* [DIRECTIONS FOR THIS TASK]
Print exactly the lines below between the line containing "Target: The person" and the line containing "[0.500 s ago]", counting both of those lines. Leave pictures out.

* [DATA SUPPLIED]
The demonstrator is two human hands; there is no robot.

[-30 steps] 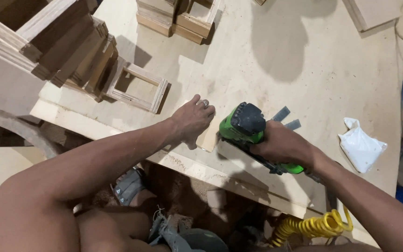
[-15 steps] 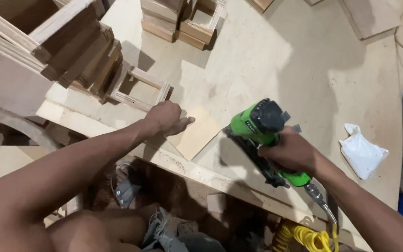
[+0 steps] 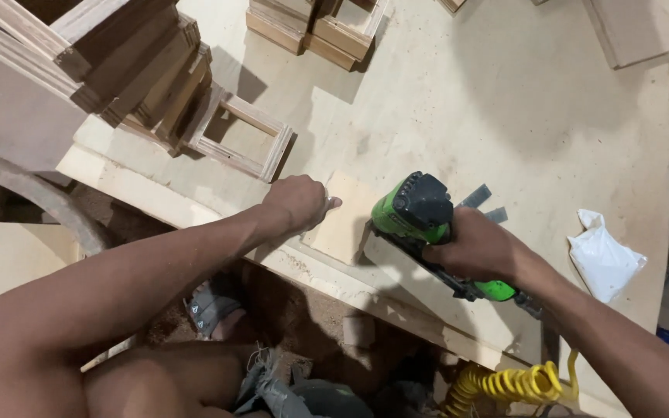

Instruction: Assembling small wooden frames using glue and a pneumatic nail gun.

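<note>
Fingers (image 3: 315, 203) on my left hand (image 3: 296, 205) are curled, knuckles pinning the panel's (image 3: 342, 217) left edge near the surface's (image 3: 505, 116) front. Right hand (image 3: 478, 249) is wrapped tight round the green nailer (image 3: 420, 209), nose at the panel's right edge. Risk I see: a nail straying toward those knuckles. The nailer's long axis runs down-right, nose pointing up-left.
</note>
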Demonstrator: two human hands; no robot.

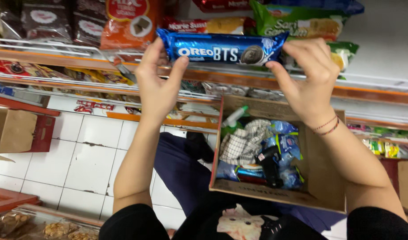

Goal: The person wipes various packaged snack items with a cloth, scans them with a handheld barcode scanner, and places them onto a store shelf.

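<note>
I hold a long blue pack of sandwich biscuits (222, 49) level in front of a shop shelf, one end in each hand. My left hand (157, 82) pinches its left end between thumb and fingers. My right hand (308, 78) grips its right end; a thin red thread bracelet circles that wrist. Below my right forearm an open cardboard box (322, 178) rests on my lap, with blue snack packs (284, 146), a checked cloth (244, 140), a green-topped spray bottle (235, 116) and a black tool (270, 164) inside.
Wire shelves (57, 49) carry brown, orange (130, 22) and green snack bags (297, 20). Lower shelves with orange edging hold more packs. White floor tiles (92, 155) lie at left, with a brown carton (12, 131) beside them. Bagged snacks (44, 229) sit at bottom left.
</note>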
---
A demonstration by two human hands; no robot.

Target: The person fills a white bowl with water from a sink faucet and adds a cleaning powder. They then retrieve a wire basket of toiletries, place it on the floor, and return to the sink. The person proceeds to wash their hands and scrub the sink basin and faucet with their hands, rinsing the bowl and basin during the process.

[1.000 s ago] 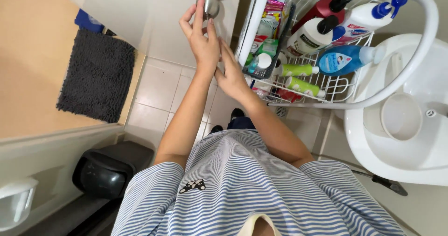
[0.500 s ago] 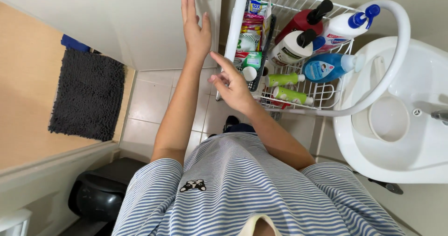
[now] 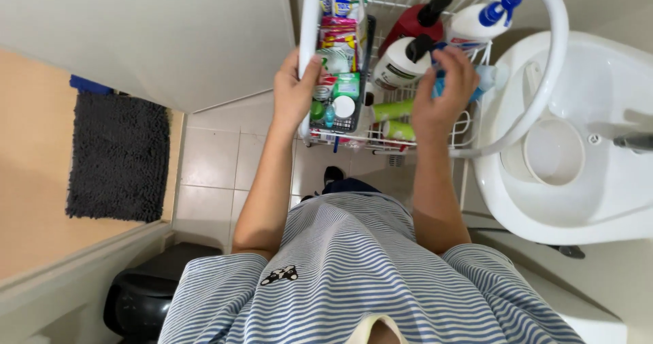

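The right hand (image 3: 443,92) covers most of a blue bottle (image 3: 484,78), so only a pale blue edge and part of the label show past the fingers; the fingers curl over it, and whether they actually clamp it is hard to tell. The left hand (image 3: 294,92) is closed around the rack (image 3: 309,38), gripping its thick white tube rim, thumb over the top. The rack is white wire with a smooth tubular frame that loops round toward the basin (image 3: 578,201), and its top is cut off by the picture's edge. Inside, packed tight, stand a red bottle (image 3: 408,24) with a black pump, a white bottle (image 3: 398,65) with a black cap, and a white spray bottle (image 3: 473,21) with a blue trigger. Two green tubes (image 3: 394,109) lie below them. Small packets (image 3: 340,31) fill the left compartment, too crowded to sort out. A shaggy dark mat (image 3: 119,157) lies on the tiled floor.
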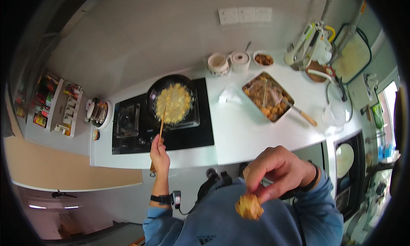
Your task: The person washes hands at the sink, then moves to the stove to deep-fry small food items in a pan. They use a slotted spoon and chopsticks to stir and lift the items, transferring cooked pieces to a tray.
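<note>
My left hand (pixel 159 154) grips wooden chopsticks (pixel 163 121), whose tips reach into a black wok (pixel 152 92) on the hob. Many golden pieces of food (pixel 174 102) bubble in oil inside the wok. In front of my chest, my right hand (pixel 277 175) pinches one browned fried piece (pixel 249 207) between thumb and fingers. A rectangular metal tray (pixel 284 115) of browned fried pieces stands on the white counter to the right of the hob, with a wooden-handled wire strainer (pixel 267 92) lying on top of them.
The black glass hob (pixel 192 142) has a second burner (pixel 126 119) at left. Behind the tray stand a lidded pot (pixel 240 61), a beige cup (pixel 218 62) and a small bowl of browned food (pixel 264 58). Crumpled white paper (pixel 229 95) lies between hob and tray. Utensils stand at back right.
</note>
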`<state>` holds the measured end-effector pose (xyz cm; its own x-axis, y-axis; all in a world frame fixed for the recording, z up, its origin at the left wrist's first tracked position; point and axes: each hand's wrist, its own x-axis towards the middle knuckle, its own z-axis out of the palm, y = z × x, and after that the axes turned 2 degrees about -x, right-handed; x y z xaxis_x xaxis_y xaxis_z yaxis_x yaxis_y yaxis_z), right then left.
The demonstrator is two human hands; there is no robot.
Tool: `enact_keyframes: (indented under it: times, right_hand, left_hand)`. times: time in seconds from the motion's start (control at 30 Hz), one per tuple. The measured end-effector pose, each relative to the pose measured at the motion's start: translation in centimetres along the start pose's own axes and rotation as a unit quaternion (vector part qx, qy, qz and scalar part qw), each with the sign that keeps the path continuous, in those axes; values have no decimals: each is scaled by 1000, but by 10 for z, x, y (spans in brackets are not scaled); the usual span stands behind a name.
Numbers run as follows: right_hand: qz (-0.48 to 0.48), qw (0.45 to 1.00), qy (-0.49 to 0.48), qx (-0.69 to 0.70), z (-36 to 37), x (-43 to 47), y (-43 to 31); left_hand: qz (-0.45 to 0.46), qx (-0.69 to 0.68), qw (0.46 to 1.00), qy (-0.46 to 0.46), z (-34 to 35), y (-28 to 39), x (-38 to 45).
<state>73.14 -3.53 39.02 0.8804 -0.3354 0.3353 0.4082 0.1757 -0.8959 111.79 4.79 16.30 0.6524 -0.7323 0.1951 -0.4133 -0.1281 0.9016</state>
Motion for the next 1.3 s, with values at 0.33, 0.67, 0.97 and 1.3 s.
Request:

* [ANSWER FOR THIS EXERCISE]
Target: The person fills a white bowl with water from a sink faucet and adds a cleaning powder. They then retrieve a wire basket of toiletries, place it on the floor, and return to the sink. The person proceeds to wash their hands and scrub the sink basin and faucet with their hands, rinsing the bowl and basin during the process.

[1.000 s ago] 
[0.500 s ago] 

The answer has been written out in full.